The Maryland health department responded formally yesterday to allegations of mismanagement within its now-disbanded State Games program by agreeing with most of a state auditor's recommendations to clean up the problems.

The Department of Health and Mental Hygiene's response came in a six-page letter dated Jan. 18 and sent yesterday to the General Assembly's legislative audit division. The unit had issued a blistering report Dec. 21 detailing possible payroll abuse and questioned more than $460,000 in expenditures by the foundation that helped run the annual Olympic-style State Games for the state. The review also called into question the health department's oversight of the program.

The health department's letter noted that many of the corrective steps recommended by the legislative auditor's office already had been taken. For instance, auditors recommended that the health department transfer all responsibility for the state's bid to attract a U.S. Olympic festival in 1993, 1994 or 1995 to another state agency. Gov. William Donald Schaefer (D) announced such a shift last week in his State of the State speech.

State auditors also had recommended that the health department take action to recover money raised or inappropriately spent by the Maryland State Games Foundation Inc. The department's response, signed by Sylvia Hamlett-Law, the director of Maryland's Fiscal Services Administration, said the department had gone to court to successfully put the foundation under the control of a court-appointed receiver. The receiver's job is to inventory the foundation's assets and to try to pay off the foundation's debts.

It is unlikely that the foundation will be able to pay all its obligations. A health department review of the program's expenses found that the foundation might have misspent about $370,000 it received from the state, including money intended for programs to fight drug abuse. The state must try to recover much of that money so it does not run afoul of federal guidelines for spending anti-drug money, the legislative auditor's office warned.

As of Nov. 30, when the legislative auditors reviewed the foundation's accounts, the foundation had additional debts totaling at least $187,196 and a cash balance of $14,198 in its accounts.

"We don't know exactly how much we're owed until the Attorney General's Office finishes its investigation," said William Groseclose, the health department's audit coordinator.

If the foundation cannot repay the money, "we will have to take it from other programs . . . {or} seek specific approval for a budget amendment," Groseclose said.

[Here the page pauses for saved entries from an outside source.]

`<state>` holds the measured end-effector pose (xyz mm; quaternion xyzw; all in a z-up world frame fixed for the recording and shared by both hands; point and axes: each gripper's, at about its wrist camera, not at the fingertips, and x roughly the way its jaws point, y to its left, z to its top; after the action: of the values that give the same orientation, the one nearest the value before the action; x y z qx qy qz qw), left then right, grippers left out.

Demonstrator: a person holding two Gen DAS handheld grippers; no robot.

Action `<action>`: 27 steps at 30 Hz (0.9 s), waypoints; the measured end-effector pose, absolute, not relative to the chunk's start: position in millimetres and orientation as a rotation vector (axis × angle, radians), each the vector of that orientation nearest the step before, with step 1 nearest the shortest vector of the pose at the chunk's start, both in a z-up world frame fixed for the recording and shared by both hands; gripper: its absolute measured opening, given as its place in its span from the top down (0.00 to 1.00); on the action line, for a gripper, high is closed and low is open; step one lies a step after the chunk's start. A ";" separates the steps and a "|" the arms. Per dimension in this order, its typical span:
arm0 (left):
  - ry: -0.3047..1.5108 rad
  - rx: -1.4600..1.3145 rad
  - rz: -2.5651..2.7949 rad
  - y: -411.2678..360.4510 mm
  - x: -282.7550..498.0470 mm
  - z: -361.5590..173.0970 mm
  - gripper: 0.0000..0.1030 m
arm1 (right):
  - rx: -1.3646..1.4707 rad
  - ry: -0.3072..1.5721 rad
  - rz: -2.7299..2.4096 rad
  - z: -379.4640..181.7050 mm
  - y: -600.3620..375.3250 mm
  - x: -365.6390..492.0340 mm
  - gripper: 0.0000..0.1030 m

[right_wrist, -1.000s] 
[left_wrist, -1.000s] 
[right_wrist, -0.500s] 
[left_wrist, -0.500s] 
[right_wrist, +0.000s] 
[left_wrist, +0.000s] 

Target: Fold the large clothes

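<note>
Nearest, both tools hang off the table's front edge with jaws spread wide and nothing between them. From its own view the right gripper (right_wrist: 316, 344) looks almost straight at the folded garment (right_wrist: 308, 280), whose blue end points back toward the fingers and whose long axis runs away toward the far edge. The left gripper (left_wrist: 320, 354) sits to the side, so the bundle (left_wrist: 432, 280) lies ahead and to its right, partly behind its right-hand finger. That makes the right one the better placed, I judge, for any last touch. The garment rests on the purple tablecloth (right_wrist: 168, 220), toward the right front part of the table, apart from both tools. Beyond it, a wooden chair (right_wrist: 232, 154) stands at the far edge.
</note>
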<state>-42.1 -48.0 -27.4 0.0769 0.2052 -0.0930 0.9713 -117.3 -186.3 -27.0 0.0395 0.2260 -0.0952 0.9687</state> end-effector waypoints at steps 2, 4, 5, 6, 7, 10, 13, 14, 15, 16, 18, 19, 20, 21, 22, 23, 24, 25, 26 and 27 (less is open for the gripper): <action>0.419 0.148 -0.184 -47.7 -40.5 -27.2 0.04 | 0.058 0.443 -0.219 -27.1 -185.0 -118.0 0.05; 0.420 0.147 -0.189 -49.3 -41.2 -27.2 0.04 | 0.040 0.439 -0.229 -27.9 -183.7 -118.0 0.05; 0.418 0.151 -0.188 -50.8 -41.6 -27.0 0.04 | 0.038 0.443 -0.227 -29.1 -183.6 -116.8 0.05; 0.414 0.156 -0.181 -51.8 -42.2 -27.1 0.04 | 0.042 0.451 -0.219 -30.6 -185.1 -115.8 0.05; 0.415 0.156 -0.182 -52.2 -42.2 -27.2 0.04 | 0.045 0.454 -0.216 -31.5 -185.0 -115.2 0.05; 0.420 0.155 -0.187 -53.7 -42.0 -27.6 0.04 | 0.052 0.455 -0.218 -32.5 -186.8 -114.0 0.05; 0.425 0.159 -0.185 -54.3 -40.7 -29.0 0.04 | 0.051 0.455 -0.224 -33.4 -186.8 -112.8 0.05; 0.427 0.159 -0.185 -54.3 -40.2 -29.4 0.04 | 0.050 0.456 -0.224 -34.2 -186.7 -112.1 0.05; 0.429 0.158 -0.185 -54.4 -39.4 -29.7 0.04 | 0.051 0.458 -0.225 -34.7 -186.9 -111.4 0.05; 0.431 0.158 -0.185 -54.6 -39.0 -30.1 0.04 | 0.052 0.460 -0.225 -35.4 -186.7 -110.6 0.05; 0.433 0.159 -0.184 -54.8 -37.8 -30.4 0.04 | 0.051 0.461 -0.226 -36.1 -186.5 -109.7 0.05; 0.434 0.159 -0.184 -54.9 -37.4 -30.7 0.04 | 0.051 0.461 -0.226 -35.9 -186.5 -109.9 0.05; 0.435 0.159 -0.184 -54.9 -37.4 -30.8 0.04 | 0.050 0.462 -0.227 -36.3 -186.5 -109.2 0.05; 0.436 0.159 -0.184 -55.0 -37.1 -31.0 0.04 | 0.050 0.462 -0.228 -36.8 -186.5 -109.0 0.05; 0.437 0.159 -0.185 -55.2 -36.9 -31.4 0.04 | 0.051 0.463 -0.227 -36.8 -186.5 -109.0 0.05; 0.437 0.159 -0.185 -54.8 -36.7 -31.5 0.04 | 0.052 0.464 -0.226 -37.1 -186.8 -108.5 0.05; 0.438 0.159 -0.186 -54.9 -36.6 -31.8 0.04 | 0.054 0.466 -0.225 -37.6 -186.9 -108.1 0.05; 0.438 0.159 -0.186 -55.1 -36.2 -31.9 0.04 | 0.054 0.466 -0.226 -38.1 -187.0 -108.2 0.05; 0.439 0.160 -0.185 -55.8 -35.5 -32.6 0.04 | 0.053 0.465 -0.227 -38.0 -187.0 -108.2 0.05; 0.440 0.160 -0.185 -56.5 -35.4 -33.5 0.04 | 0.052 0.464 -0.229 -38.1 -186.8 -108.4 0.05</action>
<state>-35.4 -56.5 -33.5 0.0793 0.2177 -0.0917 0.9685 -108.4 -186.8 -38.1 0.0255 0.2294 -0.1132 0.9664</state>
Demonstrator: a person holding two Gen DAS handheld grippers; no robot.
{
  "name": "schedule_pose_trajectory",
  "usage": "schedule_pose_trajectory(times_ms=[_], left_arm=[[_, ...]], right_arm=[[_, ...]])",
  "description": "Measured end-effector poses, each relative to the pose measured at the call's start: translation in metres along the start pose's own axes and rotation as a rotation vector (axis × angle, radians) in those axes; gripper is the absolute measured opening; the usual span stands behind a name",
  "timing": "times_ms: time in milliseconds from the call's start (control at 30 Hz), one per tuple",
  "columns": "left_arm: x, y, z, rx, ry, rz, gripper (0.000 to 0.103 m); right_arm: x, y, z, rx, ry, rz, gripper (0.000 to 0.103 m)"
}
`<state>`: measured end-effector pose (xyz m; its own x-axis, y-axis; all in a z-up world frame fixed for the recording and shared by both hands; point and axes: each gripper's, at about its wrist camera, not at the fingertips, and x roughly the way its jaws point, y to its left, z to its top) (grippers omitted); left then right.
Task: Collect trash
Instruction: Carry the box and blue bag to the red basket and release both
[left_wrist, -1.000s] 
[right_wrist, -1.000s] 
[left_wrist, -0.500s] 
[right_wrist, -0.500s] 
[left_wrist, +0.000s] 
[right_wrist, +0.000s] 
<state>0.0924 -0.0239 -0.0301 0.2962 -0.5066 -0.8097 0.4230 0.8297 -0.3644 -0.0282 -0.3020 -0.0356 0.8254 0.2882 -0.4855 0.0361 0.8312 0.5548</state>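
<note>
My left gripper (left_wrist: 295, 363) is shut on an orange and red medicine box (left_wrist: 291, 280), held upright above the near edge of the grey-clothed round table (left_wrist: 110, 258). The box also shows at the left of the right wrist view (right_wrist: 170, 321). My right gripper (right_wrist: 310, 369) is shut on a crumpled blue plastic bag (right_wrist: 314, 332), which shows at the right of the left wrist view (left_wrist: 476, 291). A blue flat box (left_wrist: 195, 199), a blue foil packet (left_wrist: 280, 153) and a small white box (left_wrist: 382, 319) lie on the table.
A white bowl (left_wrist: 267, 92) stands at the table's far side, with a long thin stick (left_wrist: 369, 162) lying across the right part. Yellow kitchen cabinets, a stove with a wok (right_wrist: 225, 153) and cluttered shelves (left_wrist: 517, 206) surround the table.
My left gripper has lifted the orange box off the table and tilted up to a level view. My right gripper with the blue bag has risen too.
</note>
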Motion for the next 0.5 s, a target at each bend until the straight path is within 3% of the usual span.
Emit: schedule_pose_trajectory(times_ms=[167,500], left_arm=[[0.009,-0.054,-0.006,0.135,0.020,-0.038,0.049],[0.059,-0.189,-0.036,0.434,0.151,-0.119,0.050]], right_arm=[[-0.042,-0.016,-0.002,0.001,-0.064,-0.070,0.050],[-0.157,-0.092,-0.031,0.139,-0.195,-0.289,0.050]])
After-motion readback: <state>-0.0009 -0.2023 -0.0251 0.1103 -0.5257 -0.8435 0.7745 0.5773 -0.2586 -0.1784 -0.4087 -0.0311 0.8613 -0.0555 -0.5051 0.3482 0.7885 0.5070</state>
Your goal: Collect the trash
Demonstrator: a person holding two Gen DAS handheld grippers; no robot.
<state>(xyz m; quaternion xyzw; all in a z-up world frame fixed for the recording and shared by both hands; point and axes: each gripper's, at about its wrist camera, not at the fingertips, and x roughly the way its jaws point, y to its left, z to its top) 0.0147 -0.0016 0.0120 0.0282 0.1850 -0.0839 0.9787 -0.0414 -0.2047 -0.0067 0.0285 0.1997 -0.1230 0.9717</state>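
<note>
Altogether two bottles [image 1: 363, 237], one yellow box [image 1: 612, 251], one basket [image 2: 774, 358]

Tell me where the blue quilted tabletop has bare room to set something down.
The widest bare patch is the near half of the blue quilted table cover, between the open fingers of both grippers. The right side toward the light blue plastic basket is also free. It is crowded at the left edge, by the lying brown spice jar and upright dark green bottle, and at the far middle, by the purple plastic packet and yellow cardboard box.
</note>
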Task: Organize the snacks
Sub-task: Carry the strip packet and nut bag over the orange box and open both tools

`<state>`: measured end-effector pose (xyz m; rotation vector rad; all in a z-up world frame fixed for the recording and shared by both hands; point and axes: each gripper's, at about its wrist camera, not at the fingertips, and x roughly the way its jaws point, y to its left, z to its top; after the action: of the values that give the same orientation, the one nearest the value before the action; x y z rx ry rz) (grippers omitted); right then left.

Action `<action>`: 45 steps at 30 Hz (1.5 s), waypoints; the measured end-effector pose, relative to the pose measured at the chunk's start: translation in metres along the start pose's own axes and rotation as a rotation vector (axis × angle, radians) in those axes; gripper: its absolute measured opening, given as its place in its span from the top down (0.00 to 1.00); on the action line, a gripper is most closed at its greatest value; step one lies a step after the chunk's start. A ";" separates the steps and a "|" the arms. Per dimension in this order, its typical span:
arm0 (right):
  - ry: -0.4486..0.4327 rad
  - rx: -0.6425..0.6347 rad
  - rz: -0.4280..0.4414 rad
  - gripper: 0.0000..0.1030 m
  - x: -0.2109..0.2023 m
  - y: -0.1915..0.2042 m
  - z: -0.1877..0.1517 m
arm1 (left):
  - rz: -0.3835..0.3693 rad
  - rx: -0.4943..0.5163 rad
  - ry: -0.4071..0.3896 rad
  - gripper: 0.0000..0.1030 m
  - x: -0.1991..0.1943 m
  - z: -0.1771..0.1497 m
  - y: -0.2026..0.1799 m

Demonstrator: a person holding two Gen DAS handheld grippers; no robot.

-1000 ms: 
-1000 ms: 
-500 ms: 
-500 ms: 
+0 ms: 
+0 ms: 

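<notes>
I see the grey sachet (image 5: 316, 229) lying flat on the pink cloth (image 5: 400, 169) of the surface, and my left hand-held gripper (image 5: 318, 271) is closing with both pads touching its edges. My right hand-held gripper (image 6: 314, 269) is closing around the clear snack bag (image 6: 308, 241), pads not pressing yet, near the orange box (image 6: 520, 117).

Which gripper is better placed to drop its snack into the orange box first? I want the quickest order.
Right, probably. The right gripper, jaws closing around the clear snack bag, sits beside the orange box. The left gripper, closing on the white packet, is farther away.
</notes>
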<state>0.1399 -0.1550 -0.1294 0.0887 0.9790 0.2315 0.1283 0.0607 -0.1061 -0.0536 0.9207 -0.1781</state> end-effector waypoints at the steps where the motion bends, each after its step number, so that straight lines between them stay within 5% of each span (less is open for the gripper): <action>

The legislative auditor's office recommended that state agencies seek General Assembly approval whenever they want to give money to affiliated agencies. The president of the State Games Foundation, James E. Narron, also worked for the health department as director of the State Games program. He has since been dismissed.

Health department officials said they are sympathetic to the auditor's recommendation and said they are considering better ways to keep tabs on affiliated organizations. But the department said requiring General Assembly approval for every transaction to an affiliated agency could create a paperwork nightmare.

"It would make it tough for us to award grants to counties, which might be construed to be an 'affiliated' agency," Groseclose said.

The foundation, however, received its anti-drug money after it had been first routed through the Carroll County health department. Said one state official: "In this case, you possibly were dealing with deceptive management. I don't know how to legislate against that."